When we challenge a person on their behaviour and that person responds back to us by saying “I’m not racist”, it’s an exercise of power to shut down the conversation. Right? Because, the person who is saying that, and it’s usually a white person, wants to hold, wants to be centred and dominate virtue. And so that behaviour of goodness is always then attributed to whiteness. And then in challenging white people by saying “That behaviour is racist. What you have just said is racist”, there’s this retreat to virtue and a retreat to goodness to dominate that particular space. And so, in dominating that space; “No, I’m not a racist”, what becomes unspoken is that “You’re not virtuous because you are not engaging in polite conversation with me. You’re actually wanting to disclaim my virtue. You’re bad”. And blackness is associated with bad.

– Tracey Bunda, a Ngugi Wakka Wakka woman and Associate Professor of the Yunggorendi Centre at Flinders University, speaking on panel “Women of the First Nation” which opened the Feminist Futures conference that was held end of May in Melbourne. Notated with her permission.

I don’t want a piece of the cake…

June 15, 2011 § 4 Comments

The Recipe

No reason to
Expect respect
You never gave
Me it before

You stroke my arm
Treat me as a child
You help yourself
Say you know best

Your kindly tone
Belies the truth
Your gratitude
Has attitude
At any rate
It’s all for you

While I should know
I am lucky
To get pity
Should be thankful
For a handful

You let me take
A slice of cake
Your recipe
Unshared with me

You live by rules
Entitled to
Believe they are
Applied the same
To me and you

And I have tried
To believe this lie
Swallowed each sigh
Inside myself
All my life

Now your surprise
That I go wild
Out of control
Of your control

You try to keep hold
Choose to dismiss
My anger blind
Myself unkind

The blame on me
For rejecting
All your offers
Of unity

Your offers that
Delete dissent
Refuse critique
Without comedy
Or calm relay

In any words
However said
You are content
To see yourself
As innocent

The world you know
Supports your view
So I suspect
You won’t take time
To self reflect

My rage is real
And justified
And every day
The world I knew
Including you
Compounds my view

I know that I
Can’t change the world
That includes you
But I can try
To change my world
To exclude you
As you did me
Though you don’t see

My sights are clear
All I expect
Is what I give
My self respect


I wrote the above poem in consideration of my many interpersonal relationships with people whom have not allowed space and understanding for my anger over institutional racism, that I see clearly reflected in the dynamics between us, yet they do not.

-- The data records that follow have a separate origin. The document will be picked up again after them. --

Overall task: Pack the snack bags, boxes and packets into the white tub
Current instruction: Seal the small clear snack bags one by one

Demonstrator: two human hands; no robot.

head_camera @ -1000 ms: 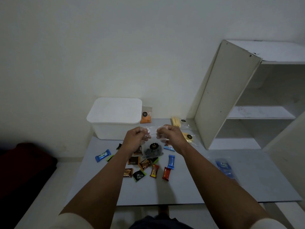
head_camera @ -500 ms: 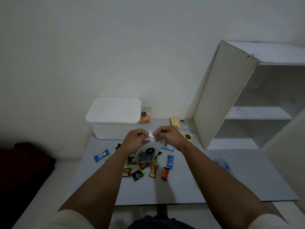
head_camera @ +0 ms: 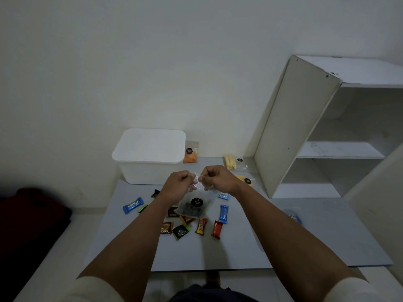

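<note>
Both hands now meeting close together at top edge of clear snack bag (head_camera: pixel 193 207), where second ago they were holding it wider apart. Left hand (head_camera: pixel 177 186) and right hand (head_camera: pixel 216 180) clenched, pinching bag mouth, bag hanging above tabletop (head_camera: pixel 239 251). Judging: mouth being sealed before packing. Bag looking transparent, dark pieces inside, round black label. White tub (head_camera: pixel 148 158) sitting at rear left, lid on. Small packets (head_camera: pixel 202 226) lying scattered beneath bag, none packed yet.

A white open shelf unit (head_camera: pixel 309 127) stands to the right beyond the fingers, a grey board (head_camera: pixel 239 253) lies beneath them, a dark red cushion (head_camera: pixel 32 214) sits far left.
</note>
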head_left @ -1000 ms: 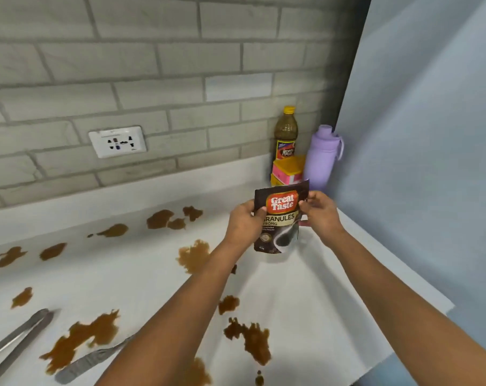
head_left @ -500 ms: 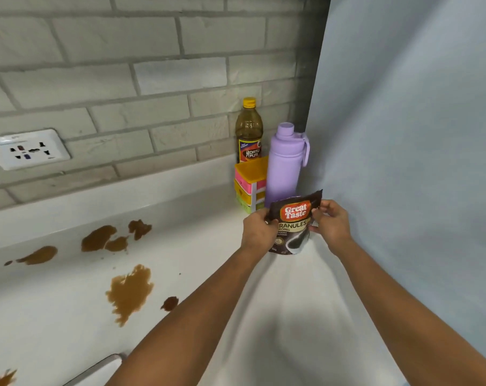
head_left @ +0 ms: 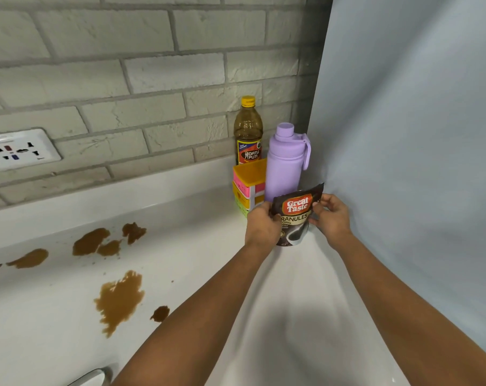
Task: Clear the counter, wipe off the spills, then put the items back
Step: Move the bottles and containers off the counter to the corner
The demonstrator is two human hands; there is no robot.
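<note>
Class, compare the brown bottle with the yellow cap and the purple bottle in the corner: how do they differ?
The brown bottle is see-through; the purple bottle is opaque. The brown bottle has a yellow cap and a printed label; the purple bottle has a matching purple lid with a carry loop and no label. The brown bottle stands against the brick wall, the purple bottle nearer the camera. Both stand upright.

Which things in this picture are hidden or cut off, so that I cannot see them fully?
All in the head view:
- Coffee pouch: its side edges are covered by the left hand and right hand; whether it touches the counter cannot be told.
- Stacked colored boxes: partly behind the purple bottle and the left hand.
- Vinegar bottle: its base is behind the boxes.
- Metal object: cut by the bottom edge.
</note>
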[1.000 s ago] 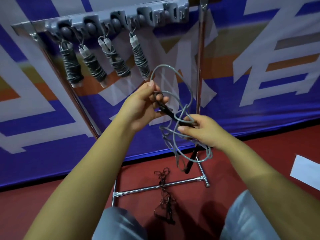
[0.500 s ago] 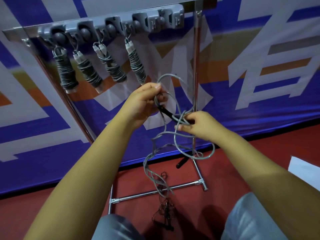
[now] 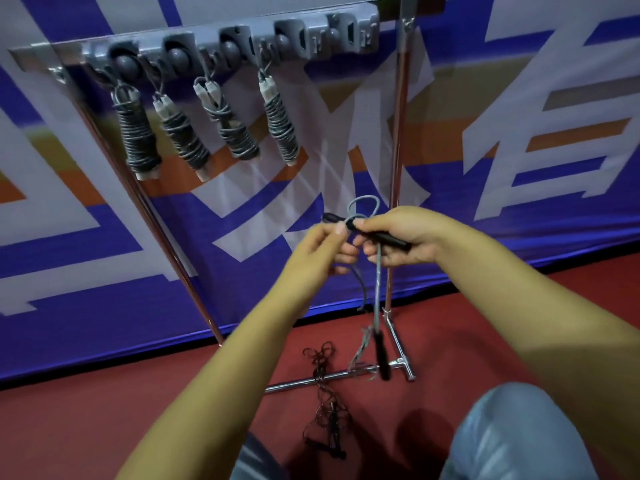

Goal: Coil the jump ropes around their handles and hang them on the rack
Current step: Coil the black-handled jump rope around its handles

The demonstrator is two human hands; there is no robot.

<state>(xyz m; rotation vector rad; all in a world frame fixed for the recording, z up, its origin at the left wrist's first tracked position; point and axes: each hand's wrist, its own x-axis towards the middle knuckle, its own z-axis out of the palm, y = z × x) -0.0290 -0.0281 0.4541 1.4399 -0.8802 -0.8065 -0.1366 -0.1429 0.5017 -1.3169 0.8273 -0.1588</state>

The poem references a quote by comedian Paul Mooney, “I don’t want a piece of the cake, I want the fucking recipe” from his stand-up CD ‘R A C E’ (1993). I realised after writing it, that race is not explicit in the poem. Several people have commented to me, after performing it at POC the MIC Sydney last weekend, that they heard it as reflective of their own lived experiences of oppression, not necessarily to do with race. I wrote it for those who share the frustrations of exclusion to do with race, but recognise that there are many oppressions that contribute to people experiencing anger about their alienation.